The data below holds a line containing "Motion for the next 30" and a line containing "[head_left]"; please quote exactly those two lines and every line between them, and nothing else.
☆ ☆ ☆ ☆ ☆
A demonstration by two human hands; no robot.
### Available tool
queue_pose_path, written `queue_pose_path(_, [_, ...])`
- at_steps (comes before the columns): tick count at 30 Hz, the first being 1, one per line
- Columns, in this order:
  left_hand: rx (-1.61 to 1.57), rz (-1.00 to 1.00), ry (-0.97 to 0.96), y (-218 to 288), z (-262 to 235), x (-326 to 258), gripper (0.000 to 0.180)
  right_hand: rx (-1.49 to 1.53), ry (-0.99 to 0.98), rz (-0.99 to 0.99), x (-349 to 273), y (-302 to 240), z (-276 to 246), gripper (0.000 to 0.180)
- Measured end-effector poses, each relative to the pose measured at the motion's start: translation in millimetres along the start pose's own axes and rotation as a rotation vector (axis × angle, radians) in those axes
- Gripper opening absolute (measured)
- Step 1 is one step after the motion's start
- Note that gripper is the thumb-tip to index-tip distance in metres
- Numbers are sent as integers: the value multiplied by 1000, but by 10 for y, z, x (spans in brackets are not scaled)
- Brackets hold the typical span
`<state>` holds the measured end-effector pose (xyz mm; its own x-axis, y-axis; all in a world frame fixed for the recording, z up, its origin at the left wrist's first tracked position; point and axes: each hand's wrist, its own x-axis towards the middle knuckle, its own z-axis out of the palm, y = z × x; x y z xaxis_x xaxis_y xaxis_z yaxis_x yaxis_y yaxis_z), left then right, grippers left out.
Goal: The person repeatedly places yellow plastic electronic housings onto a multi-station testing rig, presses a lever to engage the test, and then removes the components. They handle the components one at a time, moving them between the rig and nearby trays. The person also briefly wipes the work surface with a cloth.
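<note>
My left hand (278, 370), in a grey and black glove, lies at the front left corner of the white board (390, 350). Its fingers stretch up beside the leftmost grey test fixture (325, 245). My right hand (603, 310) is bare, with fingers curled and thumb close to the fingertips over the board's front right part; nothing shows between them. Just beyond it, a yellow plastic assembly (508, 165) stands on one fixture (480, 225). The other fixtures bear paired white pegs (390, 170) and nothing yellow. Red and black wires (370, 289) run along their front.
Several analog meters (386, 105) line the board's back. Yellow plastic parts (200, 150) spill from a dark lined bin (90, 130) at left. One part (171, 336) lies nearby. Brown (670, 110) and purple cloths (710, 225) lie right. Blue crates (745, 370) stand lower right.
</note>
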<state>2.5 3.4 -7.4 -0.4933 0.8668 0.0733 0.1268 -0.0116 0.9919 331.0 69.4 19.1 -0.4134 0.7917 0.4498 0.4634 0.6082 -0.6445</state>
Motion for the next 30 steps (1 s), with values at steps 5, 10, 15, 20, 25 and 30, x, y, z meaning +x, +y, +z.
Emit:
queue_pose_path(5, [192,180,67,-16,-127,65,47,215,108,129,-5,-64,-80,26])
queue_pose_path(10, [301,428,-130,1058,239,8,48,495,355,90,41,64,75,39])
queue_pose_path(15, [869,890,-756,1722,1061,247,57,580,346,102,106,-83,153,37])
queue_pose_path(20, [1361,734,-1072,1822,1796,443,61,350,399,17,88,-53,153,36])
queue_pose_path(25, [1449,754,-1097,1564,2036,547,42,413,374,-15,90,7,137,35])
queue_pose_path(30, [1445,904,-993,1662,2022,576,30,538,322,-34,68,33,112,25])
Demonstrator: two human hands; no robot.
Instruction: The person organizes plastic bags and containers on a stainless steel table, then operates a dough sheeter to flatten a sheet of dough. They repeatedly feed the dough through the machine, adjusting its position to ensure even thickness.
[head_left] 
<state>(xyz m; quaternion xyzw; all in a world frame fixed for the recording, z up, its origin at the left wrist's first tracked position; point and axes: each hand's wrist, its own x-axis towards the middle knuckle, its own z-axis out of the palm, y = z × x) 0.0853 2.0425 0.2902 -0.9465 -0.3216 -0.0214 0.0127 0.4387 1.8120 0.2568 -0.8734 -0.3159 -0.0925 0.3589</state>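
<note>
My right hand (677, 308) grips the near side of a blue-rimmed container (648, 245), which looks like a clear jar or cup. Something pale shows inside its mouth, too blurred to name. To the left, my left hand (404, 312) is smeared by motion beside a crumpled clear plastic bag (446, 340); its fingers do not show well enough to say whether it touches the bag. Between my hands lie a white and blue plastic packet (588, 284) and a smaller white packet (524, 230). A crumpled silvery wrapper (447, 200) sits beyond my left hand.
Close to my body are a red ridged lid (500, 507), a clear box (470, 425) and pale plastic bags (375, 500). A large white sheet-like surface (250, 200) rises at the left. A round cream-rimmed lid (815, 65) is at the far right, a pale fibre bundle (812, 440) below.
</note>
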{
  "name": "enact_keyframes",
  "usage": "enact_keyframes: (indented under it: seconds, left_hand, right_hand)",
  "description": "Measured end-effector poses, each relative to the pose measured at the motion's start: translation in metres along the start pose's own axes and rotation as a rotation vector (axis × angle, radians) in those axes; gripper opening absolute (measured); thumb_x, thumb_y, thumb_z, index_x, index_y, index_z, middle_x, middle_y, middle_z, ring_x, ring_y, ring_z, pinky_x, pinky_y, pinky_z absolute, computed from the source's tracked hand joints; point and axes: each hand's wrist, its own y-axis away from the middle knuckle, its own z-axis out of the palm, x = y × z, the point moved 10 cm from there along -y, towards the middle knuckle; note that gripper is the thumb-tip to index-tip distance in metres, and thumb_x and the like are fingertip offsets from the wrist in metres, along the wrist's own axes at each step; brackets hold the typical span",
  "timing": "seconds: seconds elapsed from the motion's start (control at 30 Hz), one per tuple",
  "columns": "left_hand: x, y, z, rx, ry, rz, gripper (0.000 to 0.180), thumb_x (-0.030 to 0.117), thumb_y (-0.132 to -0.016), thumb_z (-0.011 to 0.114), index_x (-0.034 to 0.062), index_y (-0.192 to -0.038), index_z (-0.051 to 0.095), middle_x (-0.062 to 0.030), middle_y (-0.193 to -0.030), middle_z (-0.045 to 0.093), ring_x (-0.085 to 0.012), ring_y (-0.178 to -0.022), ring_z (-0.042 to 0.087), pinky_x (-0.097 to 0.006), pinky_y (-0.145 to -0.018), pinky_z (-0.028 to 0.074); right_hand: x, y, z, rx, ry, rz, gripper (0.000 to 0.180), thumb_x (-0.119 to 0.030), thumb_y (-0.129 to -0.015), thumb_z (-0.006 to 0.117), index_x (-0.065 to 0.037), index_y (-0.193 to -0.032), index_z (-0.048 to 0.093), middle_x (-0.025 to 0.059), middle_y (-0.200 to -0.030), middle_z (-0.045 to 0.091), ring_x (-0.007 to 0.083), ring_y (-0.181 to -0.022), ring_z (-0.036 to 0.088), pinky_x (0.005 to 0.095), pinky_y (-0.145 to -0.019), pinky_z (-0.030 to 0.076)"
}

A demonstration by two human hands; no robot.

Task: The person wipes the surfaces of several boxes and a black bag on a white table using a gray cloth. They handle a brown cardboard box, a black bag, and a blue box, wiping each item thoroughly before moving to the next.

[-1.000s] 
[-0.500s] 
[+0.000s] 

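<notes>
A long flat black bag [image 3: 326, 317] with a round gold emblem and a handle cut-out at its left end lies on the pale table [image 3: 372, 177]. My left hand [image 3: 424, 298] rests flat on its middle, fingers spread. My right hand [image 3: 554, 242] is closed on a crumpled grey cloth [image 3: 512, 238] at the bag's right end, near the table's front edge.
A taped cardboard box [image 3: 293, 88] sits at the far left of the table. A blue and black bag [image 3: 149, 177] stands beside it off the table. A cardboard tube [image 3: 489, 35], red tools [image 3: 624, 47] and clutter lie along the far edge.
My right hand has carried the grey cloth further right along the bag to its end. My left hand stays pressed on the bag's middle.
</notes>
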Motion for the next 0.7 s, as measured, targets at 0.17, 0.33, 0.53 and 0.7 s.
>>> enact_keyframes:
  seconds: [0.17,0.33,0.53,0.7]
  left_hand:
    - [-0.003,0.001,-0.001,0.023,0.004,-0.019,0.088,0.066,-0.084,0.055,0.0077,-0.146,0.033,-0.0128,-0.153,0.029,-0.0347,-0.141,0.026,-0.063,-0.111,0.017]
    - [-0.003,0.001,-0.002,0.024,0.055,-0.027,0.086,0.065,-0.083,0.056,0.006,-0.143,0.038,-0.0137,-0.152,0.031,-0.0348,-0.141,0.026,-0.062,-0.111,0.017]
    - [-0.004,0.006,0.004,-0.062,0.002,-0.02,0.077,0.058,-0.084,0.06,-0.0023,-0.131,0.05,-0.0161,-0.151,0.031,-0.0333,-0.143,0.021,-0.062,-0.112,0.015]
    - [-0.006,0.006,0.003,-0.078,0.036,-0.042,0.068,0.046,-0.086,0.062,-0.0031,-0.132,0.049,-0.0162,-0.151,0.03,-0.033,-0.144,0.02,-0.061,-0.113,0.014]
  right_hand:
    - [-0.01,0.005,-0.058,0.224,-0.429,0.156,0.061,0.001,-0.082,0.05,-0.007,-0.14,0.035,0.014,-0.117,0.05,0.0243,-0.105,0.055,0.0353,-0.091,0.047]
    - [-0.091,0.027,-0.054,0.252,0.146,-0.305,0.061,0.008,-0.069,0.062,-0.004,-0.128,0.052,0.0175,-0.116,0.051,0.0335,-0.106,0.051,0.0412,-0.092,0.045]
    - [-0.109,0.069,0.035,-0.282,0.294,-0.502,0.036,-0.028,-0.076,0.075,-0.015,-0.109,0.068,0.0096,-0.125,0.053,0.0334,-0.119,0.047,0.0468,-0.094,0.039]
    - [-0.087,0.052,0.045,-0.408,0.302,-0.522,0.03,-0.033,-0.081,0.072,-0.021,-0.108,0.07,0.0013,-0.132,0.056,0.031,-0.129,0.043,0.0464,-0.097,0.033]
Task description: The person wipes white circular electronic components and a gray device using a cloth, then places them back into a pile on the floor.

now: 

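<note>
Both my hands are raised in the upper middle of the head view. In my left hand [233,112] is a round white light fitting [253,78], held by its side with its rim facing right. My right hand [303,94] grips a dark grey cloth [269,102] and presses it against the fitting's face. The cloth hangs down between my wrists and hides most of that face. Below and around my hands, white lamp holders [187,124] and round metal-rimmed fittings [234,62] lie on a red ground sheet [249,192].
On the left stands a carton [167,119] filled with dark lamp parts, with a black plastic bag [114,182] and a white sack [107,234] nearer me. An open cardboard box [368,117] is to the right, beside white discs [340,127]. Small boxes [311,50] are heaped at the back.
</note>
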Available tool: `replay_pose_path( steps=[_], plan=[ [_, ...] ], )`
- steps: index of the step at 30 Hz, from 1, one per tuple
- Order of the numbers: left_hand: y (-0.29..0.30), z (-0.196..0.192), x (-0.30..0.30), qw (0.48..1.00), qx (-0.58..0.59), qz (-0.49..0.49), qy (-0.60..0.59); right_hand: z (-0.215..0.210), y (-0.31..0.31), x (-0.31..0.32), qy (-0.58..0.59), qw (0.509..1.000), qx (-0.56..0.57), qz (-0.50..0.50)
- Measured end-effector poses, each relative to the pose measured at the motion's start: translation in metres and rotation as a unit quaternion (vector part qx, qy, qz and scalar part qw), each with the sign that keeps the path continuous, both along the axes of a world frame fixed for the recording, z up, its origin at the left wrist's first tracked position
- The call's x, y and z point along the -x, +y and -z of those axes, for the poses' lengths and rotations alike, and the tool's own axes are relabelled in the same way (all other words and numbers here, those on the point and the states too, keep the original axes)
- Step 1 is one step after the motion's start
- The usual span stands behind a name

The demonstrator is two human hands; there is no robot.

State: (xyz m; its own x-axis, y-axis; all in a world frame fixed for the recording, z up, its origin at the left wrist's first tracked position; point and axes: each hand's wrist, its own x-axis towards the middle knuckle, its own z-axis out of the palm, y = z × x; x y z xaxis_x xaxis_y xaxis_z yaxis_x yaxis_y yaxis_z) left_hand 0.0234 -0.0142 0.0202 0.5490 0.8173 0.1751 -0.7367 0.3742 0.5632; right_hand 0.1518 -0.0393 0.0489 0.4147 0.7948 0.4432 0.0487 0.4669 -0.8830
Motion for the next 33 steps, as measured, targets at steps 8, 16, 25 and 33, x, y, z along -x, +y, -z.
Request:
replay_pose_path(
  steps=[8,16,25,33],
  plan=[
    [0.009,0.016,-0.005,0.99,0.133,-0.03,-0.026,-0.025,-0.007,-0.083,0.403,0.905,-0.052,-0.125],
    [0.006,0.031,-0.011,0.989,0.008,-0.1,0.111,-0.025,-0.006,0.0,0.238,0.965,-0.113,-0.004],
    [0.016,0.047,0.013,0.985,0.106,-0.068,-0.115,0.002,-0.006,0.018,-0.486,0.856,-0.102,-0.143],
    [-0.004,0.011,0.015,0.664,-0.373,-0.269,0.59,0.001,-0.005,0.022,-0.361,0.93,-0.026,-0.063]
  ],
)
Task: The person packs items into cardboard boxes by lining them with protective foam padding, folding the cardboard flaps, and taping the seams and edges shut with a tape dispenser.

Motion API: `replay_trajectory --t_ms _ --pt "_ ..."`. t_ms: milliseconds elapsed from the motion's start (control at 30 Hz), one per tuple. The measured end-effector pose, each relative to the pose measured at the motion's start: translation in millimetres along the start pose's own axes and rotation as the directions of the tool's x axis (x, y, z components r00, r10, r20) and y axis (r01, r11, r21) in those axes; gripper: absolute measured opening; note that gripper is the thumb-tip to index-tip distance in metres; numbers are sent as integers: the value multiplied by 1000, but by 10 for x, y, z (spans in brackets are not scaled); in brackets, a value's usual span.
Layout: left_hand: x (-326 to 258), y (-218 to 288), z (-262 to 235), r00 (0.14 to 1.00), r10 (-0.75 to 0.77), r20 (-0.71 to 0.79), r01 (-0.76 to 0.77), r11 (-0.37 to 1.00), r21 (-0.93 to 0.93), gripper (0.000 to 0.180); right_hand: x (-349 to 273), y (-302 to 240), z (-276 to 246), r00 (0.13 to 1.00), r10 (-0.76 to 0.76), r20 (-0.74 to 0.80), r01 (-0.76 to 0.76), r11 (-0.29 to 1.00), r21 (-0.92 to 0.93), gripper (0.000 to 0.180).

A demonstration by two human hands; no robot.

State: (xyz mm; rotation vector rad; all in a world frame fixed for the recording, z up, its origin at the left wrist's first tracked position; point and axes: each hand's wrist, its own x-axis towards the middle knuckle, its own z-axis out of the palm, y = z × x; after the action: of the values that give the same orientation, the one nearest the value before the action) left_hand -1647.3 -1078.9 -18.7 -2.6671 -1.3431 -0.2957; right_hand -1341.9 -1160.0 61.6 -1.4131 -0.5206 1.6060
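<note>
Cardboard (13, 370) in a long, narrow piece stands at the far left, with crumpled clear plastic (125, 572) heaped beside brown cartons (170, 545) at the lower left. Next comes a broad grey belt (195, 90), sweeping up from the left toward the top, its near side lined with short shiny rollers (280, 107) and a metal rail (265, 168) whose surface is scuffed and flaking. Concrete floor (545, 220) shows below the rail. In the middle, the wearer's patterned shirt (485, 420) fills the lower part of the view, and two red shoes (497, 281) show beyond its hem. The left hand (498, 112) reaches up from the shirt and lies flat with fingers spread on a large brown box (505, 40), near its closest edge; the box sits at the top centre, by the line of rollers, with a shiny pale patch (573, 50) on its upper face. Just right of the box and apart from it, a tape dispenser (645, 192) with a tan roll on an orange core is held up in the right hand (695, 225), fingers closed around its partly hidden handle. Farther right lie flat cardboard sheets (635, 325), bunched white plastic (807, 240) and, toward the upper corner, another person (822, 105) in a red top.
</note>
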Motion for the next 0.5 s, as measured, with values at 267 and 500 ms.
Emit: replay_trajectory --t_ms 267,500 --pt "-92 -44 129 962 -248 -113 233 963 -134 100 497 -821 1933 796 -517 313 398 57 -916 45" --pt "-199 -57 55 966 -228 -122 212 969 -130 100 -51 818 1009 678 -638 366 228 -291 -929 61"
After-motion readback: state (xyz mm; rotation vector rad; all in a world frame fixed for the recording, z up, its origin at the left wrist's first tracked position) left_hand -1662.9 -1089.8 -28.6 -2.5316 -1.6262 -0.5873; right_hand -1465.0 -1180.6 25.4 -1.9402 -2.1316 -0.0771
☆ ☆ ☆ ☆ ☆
Response box >>
Motion for the next 30 steps (1 s), with values at steps 5, 10, 15, 20, 25 and 30, x, y, z meaning +x, +y, +z.
Emit:
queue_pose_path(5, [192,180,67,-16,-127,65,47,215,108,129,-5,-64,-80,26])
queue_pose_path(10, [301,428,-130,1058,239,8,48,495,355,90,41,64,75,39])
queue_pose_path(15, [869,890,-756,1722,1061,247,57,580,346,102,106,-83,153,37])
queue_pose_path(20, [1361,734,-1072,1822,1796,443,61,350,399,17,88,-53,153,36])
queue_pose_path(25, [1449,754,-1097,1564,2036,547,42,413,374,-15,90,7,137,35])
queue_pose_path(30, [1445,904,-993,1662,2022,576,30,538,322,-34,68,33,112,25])
Demonstrator: two human hands; no robot.
Instruction: The person organizes plastic bags and containers on a stainless steel table, then operates a dough sheeter to flatten a sheet of dough. They repeatedly feed the dough through the machine, adjusting its position to ensure even thickness.
[head_left] 

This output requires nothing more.